Data excerpt:
- - - -
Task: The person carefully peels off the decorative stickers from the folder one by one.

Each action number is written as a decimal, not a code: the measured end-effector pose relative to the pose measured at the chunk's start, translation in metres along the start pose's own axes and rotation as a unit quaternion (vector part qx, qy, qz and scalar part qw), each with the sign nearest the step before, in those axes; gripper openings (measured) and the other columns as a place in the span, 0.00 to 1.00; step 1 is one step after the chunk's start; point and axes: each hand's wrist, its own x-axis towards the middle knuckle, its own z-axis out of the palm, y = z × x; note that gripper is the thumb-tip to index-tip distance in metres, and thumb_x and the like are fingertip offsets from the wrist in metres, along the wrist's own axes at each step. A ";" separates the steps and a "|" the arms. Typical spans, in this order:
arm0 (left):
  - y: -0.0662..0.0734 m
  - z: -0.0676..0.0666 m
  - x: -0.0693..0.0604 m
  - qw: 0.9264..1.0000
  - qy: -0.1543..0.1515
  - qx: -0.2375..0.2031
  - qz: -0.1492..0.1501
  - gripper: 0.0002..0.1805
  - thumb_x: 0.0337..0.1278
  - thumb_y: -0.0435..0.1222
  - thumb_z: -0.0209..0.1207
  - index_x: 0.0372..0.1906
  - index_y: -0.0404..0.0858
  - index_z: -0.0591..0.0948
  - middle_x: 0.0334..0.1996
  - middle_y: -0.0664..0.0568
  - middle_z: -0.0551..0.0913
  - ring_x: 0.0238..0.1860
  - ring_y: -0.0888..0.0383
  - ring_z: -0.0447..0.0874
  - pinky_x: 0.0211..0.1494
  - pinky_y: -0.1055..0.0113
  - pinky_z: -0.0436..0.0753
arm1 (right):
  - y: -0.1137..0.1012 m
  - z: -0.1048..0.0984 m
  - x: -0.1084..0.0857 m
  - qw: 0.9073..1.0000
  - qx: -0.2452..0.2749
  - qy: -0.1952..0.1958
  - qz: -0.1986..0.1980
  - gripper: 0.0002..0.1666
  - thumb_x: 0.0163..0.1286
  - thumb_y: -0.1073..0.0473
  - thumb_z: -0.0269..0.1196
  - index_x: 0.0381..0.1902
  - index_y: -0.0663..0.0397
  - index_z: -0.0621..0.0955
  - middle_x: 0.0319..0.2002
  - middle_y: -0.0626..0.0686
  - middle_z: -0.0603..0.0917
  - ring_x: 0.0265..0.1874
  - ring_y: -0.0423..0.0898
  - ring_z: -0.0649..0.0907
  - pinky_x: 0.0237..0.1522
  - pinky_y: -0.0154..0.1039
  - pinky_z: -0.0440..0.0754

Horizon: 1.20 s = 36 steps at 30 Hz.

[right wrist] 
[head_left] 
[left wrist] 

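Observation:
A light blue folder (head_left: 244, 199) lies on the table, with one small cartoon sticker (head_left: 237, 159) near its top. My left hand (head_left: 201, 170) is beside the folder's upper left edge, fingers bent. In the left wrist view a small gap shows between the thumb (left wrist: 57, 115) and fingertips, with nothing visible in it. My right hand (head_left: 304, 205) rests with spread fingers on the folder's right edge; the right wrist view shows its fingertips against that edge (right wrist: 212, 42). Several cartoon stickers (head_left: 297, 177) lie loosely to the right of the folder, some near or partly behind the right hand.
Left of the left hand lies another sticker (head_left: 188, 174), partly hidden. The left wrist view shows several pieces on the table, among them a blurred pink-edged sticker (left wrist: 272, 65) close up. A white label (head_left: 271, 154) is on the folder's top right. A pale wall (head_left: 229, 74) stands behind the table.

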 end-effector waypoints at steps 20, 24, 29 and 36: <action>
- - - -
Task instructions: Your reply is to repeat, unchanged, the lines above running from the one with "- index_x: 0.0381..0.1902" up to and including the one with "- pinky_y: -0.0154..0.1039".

Result of the task:
  - index_x: 0.0381..0.1902
  - index_y: -0.0663..0.0397
  - index_z: -0.0621..0.0955
  - middle_x: 0.0319..0.2002
  - middle_y: -0.0626..0.0686
  - middle_z: -0.0603..0.0917
  - ring_x: 0.0265..0.1874
  - ring_y: -0.0423..0.0898
  - ring_z: -0.0649..0.0907
  - pinky_x: 0.0237..0.1522
  - pinky_y: -0.0154..0.1039

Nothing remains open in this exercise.